WHAT YOU NEED TO DO
Set down the data below from its first line to the line holding "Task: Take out", inclusive; omit all pictures.

INPUT DATA

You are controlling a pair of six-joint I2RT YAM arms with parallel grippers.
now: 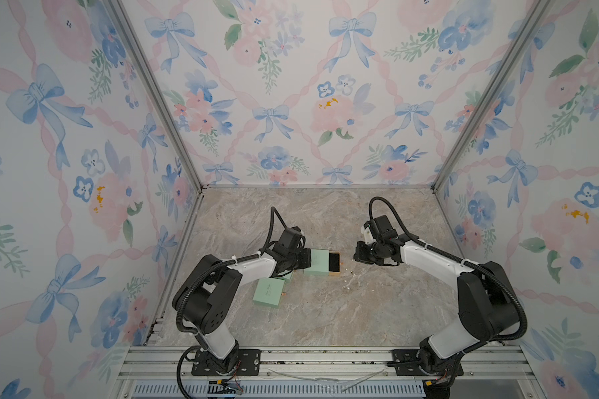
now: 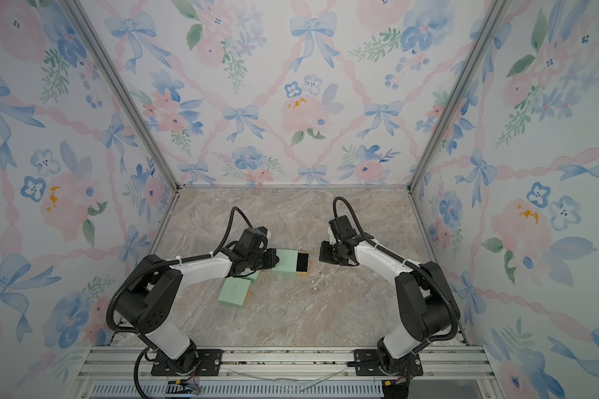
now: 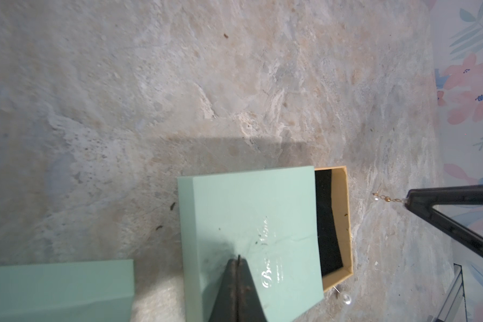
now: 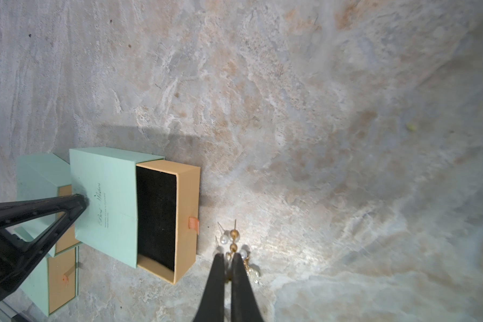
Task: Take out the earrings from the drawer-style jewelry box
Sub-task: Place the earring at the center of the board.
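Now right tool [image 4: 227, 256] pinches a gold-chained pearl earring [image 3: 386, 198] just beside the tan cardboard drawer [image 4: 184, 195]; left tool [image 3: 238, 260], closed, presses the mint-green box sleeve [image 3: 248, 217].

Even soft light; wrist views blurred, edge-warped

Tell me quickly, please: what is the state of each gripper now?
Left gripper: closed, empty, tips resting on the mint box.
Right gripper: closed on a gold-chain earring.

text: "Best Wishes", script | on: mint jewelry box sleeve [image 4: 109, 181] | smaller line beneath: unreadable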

YOUR SOLUTION
You are controlling a pair of six-joint I2RT YAM arms with parallel grippers.
now: 
now: 
now: 
now: 
Task: Take out the earrings from the drawer-style jewelry box

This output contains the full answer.